What is needed -
Beginning with the first line below, please restate each line exactly, down to and including the line containing "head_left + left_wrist".

(Recorded data)
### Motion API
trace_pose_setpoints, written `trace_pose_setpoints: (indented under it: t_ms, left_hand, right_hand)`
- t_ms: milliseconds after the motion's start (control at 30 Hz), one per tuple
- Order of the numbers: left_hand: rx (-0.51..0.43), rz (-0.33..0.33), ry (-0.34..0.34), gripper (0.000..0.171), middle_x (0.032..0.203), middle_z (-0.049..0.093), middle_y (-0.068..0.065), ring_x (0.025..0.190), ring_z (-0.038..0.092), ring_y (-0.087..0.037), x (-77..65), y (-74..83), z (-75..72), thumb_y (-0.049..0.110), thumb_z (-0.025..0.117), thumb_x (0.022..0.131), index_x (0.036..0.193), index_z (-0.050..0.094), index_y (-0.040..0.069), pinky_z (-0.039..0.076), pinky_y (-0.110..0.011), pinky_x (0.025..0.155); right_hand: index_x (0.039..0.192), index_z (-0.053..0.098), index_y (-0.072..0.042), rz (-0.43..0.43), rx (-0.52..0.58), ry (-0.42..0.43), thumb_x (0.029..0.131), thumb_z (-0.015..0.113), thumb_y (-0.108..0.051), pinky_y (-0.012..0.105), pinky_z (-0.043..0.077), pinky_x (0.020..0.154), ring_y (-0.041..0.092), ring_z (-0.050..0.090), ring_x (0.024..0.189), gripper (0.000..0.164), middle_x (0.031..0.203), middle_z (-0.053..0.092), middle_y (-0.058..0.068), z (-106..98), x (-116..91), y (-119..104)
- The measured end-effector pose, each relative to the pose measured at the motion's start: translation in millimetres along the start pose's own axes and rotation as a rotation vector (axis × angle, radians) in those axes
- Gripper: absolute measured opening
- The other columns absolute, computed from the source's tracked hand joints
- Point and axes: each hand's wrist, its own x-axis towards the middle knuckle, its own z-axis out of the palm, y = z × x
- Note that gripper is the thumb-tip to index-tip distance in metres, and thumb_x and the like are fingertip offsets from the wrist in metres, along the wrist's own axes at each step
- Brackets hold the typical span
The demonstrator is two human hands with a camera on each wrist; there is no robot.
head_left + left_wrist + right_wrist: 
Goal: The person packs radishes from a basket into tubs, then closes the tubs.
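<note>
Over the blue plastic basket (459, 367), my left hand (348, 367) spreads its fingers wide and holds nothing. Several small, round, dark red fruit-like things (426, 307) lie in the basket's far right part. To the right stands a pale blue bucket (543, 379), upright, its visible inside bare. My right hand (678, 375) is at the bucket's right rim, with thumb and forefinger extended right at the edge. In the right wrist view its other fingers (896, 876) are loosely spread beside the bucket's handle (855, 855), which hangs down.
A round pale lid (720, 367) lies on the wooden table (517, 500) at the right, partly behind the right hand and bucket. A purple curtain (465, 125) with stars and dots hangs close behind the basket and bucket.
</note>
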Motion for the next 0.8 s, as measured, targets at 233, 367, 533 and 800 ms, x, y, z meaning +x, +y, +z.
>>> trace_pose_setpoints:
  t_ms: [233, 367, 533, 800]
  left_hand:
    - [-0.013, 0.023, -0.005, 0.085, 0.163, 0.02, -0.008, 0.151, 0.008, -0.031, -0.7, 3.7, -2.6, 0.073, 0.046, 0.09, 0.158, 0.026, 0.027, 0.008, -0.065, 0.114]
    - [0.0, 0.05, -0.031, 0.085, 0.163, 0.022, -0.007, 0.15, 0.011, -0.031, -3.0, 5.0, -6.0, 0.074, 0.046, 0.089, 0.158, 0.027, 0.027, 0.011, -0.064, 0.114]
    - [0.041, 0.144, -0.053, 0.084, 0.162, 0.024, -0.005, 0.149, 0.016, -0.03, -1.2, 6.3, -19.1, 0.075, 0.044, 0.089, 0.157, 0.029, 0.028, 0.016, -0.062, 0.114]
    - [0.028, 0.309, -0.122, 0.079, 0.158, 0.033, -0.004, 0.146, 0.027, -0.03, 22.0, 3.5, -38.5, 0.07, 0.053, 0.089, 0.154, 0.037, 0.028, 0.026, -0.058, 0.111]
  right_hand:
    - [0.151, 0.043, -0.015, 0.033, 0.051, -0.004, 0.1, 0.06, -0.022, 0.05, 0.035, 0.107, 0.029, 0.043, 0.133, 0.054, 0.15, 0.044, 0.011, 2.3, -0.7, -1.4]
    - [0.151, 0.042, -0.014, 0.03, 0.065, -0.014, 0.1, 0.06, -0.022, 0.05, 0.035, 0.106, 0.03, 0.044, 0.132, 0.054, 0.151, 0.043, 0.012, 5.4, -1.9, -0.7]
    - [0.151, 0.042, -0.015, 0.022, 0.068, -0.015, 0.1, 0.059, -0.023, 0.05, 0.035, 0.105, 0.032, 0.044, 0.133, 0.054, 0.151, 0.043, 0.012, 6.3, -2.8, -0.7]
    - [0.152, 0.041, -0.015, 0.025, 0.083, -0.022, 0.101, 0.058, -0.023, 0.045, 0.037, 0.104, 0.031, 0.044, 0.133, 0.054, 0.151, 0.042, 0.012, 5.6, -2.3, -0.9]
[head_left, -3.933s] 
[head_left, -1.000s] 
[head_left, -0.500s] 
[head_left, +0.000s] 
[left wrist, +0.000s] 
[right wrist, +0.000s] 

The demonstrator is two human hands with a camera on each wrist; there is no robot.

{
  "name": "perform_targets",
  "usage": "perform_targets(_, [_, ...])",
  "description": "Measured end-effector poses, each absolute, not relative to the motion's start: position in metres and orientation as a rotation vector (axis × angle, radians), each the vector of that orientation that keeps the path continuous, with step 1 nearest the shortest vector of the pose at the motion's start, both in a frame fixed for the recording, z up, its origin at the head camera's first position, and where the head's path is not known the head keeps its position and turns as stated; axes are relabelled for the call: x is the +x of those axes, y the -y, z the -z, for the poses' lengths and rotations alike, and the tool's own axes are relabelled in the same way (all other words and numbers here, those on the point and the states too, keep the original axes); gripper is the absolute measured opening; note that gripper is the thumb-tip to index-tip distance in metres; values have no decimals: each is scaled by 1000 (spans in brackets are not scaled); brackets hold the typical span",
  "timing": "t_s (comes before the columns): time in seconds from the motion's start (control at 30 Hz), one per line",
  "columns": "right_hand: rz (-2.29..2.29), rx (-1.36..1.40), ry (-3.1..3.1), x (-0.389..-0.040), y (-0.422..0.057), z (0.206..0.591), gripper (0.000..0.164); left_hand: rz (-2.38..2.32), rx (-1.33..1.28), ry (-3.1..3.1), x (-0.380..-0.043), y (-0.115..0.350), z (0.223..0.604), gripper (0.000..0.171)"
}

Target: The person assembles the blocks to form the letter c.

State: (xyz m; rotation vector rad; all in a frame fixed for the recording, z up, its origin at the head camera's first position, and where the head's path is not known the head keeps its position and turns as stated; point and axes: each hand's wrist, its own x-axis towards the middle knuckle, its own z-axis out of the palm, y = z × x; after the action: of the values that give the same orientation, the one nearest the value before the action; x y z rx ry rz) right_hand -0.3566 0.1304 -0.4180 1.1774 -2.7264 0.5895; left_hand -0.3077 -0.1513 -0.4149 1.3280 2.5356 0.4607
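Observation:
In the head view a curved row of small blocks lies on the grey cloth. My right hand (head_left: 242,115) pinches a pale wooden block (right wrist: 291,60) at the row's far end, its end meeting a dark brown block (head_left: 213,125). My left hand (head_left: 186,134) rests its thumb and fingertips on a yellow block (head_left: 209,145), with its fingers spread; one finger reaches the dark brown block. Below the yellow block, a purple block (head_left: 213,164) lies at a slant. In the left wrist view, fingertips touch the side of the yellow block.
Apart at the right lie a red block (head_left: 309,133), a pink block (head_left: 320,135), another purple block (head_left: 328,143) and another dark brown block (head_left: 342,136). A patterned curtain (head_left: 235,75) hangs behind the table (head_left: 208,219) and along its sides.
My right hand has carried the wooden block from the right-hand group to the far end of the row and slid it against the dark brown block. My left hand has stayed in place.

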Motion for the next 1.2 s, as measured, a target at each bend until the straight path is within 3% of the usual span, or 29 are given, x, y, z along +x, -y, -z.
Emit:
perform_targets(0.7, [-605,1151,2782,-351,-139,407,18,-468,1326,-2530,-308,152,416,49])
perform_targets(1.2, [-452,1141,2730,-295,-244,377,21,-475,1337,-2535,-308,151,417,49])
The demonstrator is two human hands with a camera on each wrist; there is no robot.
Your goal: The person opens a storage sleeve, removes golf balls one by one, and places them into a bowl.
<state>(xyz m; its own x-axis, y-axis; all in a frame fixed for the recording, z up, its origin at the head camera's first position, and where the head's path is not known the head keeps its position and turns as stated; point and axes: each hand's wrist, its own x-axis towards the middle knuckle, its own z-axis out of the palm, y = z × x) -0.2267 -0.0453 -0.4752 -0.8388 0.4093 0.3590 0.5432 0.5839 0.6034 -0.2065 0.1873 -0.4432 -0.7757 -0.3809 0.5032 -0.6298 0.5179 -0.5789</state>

Solution for this exercise -
### Motion API
trace_pose_setpoints, written `trace_pose_setpoints: (indented under it: t_ms, left_hand, right_hand)`
- t_ms: milliseconds after the motion's start (control at 30 Hz), one per tuple
- Order of the numbers: left_hand: rx (-0.51..0.43), rz (-0.33..0.33), ry (-0.34..0.34), gripper (0.000..0.171), middle_x (0.032..0.203), middle_z (-0.049..0.093), middle_y (-0.068..0.065), ring_x (0.025..0.190), ring_z (-0.038..0.092), ring_y (-0.087..0.037), x (-77..65), y (-74..83), z (-75..72), thumb_y (-0.049..0.110), thumb_z (-0.025..0.117), thumb_x (0.022..0.131), index_x (0.036..0.193), index_z (-0.050..0.094), index_y (-0.040..0.069), pinky_z (-0.039..0.076), pinky_y (-0.110..0.011), pinky_x (0.025..0.155); right_hand: index_x (0.039..0.192), index_z (-0.053..0.098), index_y (-0.072..0.042), rz (-0.43..0.43), rx (-0.52..0.58), ry (-0.42..0.43), thumb_x (0.029..0.131), thumb_z (-0.015..0.113), thumb_y (-0.108..0.051), pinky_y (-0.012..0.105), pinky_z (-0.043..0.077), pinky_x (0.020..0.154), ring_y (-0.041..0.092), ring_z (-0.050..0.090), ring_x (0.024..0.189), gripper (0.000..0.164), middle_x (0.031..0.203), middle_z (-0.053..0.092), middle_y (-0.058..0.068), z (-106..98), x (-116..91), y (-119..104)
- The measured end-effector pose, each relative to the pose measured at the motion's start: translation in millimetres along the start pose's own axes and rotation as a rotation vector (axis × angle, radians) in those axes
- Gripper: absolute measured opening
- The other columns absolute, computed from the source's tracked hand joints
- Point and axes: each hand's wrist, its own x-axis towards the middle knuckle, its own z-axis out of the palm, y = z × x
- Note that gripper is the thumb-tip to index-tip distance in metres, and thumb_x and the like are fingertip offsets from the wrist in metres, along the wrist's own axes at each step
- Brackets hold the typical span
The demonstrator is two human hands with a camera on each wrist; there is no robot.
head_left + left_wrist + right_wrist: 

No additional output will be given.